PS ... I'm currently using REW V5 and the 2 way crossover advanced plugin ...


----------



## Nemesis.ie (Feb 10, 2010)

sKiZo said:


> Huh?
> 
> So, you're saying I could import more than two REW measurements (left and right) into MiniDSP? If I'm following you right, I could create two filter sets and load one into the "Parametric EQ" section and another into the "PEQ Output" section and double the number of filters per channel? Maybe a third set to "Imported Frequency Response" on the System Settings panel?
> 
> ...


Yes, you can do exactly that, I've been doing it with mine since I got them a couple of years ago.

You can use the crossover to shape (to some extent) the low-end roll off - so I kind of think of it as "one" filter.

If you need more than 12 you may have other problems.  A technique I use is splitting the response curve, e.g. applying the first set of filters to e.g. half the area, run a sweep with those in place and then apply the next 6 to the other half. Depending on your response, that or an overlay may be better. Another method is to apply the first set to only the most troublesome area and the second as a final tweak to the overall response.

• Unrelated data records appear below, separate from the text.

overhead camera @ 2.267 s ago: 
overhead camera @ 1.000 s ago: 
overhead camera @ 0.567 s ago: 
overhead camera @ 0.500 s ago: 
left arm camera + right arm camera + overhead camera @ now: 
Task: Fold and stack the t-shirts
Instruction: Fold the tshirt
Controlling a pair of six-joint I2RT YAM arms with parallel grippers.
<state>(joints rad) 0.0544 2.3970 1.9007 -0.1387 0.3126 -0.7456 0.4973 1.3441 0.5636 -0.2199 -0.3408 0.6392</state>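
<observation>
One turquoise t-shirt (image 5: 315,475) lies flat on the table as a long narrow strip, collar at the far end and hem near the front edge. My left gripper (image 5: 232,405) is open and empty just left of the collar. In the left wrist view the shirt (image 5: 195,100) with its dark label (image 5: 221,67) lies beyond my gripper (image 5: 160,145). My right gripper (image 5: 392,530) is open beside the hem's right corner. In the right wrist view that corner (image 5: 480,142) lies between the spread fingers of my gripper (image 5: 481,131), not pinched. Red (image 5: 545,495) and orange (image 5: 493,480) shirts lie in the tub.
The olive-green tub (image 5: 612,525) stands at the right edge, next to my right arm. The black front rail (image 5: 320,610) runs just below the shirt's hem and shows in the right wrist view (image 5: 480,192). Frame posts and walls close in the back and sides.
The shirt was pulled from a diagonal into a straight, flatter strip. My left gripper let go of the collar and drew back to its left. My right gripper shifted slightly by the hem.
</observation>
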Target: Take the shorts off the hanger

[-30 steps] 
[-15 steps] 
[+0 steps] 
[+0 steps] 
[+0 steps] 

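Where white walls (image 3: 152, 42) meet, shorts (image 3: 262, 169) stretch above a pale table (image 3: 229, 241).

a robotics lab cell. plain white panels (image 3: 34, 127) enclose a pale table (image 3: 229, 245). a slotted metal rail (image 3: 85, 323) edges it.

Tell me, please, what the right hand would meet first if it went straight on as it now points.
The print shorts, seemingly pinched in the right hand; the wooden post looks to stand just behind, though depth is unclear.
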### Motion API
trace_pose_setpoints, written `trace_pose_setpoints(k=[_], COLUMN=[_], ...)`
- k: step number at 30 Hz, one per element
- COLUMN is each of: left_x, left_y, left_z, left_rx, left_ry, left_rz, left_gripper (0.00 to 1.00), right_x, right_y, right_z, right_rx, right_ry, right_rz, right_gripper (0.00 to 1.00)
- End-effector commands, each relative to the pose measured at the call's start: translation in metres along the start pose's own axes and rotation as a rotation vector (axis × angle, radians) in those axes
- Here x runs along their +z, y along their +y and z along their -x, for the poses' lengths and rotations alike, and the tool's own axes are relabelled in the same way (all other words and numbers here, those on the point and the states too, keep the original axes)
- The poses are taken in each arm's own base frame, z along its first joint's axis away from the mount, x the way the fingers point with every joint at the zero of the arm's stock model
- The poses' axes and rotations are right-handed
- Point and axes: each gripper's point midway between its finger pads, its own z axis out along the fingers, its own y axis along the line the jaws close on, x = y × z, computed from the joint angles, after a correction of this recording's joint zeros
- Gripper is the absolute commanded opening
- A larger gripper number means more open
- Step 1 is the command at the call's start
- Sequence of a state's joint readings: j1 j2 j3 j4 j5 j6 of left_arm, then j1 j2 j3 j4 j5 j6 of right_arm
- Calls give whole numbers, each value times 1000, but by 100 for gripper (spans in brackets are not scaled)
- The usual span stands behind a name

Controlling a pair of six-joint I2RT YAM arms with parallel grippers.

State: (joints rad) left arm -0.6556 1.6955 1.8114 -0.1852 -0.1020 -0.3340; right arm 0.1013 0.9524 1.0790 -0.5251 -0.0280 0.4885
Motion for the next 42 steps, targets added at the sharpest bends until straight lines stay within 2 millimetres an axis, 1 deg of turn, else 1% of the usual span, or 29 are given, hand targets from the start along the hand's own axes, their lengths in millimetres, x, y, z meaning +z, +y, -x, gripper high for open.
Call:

You can also cascade a 2nd (or more) unit but that may introduce issues, especially if you are not just doing subwoofer bass which is all I use them for.


----------



## sKiZo (Feb 9, 2013)

What I wanted to hear! :clap:

The curves did look a bit busy on my last attempt, but I did no smoothing. I was planning to do two ranges - attack the low-mid bass using the default REW range, but I also want to do something in the low mids or vocals. 

Just to make sure I'm following you here ... run sweeps (e.g. low range), apply filters to the PEQ section in the plugin, download those to the MiniDSP, plug that into the audio chain ... set a new target range, run a new set of measurements. Apply the second set of filters to the PEQ output section, download both sets of filters to the MiniDSP, and run another set of REW measurements to verify the results.

Also, I figure if anything catches my eye after that AND if I have any leftover slots for filters, I can run yet another measurement targeting that area specifically and manually enter that in the plugin. Can't see wasting a slot, eh. That's AFTER I manually add a conservative low pass filter to each channel to compensate for a somewhat shrill top end - hard room, lots of reflective surfaces, and no tone controls ...

If I decide not to do a low pass in the the crossover section of the plugin, anything I need to do there other than leave it at the default settings?


----------



## Nemesis.ie (Feb 10, 2010)

sKiZo said:


> What I wanted to hear! :clap:
> 
> Just to make sure I'm following you here ...


Yes, I think you have it.


----------



## sKiZo (Feb 9, 2013)

And just to clarify, as in crystal, approaching pure and pristine transparency ...

Still not sure about the "Imported Frequency Response" on the Systems Settings tab in the plugin. That does allow you to load an REW export file ... but no idea what it does with it. Ever play with that? 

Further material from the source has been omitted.